L’homme qui rit
Victor Hugo
  L'eau, sans hâte, mais sans interruption, irrésistible et lourde, montait dans la cale, et, à mesure qu'elle montait, le navire descendait. Cela était très-lent.
Les naufragés de la Matutina sentaient peu à peu s'entr'ouvrir sous eux la plus désespérée des catastrophes, la catastrophe inerte. La certitude tranquille et sinistre du fait inconscient les tenait. L'air n'oscillait pas, la mer ne bougeait pas. L'immobile, c'est l'inexorable. L'engloutissement les résorbait en silence.
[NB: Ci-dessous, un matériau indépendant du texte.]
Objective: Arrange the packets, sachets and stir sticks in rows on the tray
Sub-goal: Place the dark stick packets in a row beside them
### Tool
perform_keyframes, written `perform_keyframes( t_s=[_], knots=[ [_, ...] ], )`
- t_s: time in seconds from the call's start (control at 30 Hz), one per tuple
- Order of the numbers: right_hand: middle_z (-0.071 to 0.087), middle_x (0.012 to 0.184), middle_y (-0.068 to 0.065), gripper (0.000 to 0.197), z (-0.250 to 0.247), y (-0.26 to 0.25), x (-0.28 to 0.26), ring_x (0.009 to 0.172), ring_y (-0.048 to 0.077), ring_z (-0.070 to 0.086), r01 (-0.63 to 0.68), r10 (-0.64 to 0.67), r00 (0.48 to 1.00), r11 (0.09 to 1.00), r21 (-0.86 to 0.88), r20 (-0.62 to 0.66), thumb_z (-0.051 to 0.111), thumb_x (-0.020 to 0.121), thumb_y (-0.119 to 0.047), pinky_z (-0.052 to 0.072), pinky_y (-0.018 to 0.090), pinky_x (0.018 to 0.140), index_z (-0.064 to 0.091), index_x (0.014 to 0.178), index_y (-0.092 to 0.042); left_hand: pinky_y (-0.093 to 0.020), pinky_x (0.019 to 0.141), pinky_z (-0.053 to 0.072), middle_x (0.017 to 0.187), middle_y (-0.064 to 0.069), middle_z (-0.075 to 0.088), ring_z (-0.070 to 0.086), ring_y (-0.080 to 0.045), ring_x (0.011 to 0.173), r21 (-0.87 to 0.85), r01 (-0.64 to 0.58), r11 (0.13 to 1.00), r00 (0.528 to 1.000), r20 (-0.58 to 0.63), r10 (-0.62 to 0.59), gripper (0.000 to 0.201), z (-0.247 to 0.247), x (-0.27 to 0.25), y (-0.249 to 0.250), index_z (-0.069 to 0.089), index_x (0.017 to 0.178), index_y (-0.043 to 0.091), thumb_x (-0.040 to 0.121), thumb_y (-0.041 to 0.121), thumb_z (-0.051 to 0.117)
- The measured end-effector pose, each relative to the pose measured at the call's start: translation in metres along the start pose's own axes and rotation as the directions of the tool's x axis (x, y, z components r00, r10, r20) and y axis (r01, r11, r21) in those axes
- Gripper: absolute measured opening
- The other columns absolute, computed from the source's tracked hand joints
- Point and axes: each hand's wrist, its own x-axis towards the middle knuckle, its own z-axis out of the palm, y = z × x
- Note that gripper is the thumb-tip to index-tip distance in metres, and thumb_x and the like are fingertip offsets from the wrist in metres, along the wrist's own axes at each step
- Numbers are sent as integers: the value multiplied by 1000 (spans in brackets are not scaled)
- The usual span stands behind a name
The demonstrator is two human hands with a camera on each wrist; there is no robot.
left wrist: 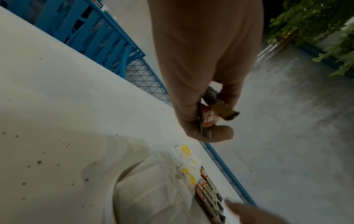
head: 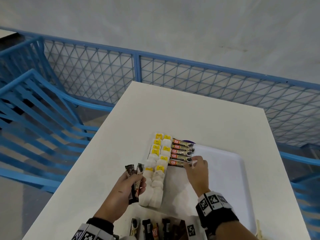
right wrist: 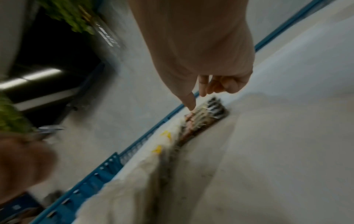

À travers l'épaisseur de l'eau muette, sans colère, sans passion, sans le vouloir, sans le savoir, sans y prendre intérêt, le fatal centre du globe les attirait. L'horreur, au repos, se les amalgamait. Ce n'était plus la gueule béante du flot, la double mâchoire du coup de vent et du coup de mer, méchamment menaçante, le rictus de la trombe, l'appétit écumant de la houle ; c'était sous ces misérables on ne sait quel bâillement noir de l'infini. Ils se sentaient entrer dans une profondeur paisible qui était la mort. La quantité de bord que le navire avait hors du flot s'amincissait, voilà tout. On pouvait calculer à quelle minute elle s'effacerait. C'était tout le contraire de la submersion par la marée montante. L'eau ne
montait pas vers eux, ils descendaient vers elle. Le creusement de leur tombe venait d'eux-mêmes. Leur poids était le fossoyeur.
Ils étaient exécutés, non par la loi des hommes, mais par la loi des choses.